All at once Pandit's hand lay heavily on her shoulder. She turned around and in the darkness but with the lights of the instrument board on it saw the gleam of a knife blade. The face beyond the blade, leering from darkness, was not Pandit's. She hadn't actually known it was Pandit. She hadn't seen him. She'd hardly been able to hear his voice.
It was Raj Shiva.
"Fly us to Denebian Exports," he said, "or I'll kill you and do it myself."
"You're making a mistake. Your people belong with the Galactic League, not with a handful of adventurers who—"
"The Denebians are right," Raj Shiva said fanatically. "My people would be better off left alone."
"I'm flying this jet to the spaceport—and the League."

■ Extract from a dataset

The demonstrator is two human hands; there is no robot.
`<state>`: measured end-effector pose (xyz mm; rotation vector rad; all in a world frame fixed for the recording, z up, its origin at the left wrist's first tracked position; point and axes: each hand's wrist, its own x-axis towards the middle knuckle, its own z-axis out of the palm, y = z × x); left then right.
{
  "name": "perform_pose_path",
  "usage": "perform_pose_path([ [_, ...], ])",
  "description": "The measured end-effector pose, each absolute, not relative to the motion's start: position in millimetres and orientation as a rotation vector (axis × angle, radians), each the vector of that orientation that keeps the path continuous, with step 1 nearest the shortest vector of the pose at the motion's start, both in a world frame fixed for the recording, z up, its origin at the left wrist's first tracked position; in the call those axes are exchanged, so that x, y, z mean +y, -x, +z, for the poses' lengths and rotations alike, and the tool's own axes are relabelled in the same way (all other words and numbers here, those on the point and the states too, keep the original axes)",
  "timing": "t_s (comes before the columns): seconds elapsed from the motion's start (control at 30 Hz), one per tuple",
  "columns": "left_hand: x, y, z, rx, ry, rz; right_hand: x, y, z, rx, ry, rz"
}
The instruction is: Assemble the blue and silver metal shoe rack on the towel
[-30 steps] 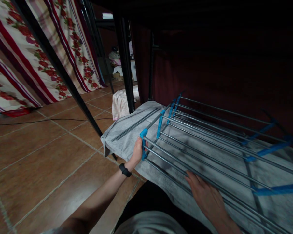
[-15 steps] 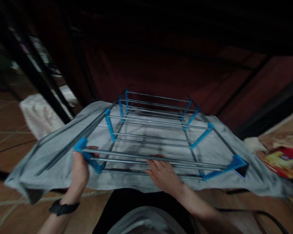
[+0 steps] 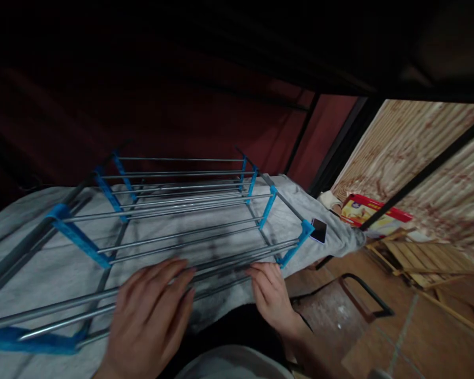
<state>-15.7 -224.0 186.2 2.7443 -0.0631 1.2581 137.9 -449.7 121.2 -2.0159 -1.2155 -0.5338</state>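
Observation:
A rack of grey metal tubes with blue plastic connectors, resembling a shoe rack (image 3: 189,202), lies across a grey cloth (image 3: 205,231). My left hand (image 3: 150,310) is over the front tubes near the middle, palm down, its fingers stretched out and slightly bent; whether they touch the tubes is hard to tell. Farther right, my right hand (image 3: 270,295) has its fingers bent closely together around a front tube, close to the right blue connector (image 3: 296,243). The fingertips are partly hidden. The rack's front left connector (image 3: 35,339) shows at the lower left.
A dark phone (image 3: 318,230) lies on the cloth right of the rack. Beyond are a red and yellow box (image 3: 373,210) and a wooden slatted piece (image 3: 430,258). A black bent tube (image 3: 369,292) stands above the tiled floor. Dark red panels rise behind the rack.
The view has swung right. My left hand has left the front left connector and is now over the middle of the front tubes. My right hand has slid right along them.

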Motion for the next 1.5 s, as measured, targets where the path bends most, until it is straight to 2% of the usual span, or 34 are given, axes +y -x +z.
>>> perform_pose_path([
  [0.1, -262, -41, 202, -0.138, -2.886, 1.01, -473, -165, 129, -0.837, 1.988, -0.769],
  [0.2, -296, -97, 196, -0.19, -2.919, 0.697, -498, -205, 132, -0.466, 1.896, -0.87],
  [0.4, -332, -152, 181, -0.285, -2.934, 0.337, -522, -262, 117, -0.34, 1.754, -0.435],
  [0.73, -335, -165, 199, -0.24, -2.947, 0.296, -514, -260, 109, -0.355, 1.756, -0.44],
  [1.0, -339, -163, 202, -0.211, -2.982, 0.164, -510, -257, 112, -0.373, 1.768, -0.474],
  [1.5, -338, -160, 193, -0.206, -2.979, 0.153, -508, -259, 107, -0.374, 1.741, -0.468],
])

"I'll kill you. I know all about you, Mayhem. You're not a woman, really. You're not even a native. That's a dead body, isn't it? But if I kill it—again—while you're in it, you die to. You'll do what I say!"
This very night, unless something was done about it, the cache of thermonuclear weapons would be space-bound, the first hydrogen bombs loose in the galaxy for almost five hundred years. Wouldn't mankind ever begin to learn? Mayhem-Sria thought wearily. He knew the answer, of course: most men would, but the few who refused could bring destruction to an entire galaxy....
Moments before, apparent success of a mission. Now, failure. Or death. Or both.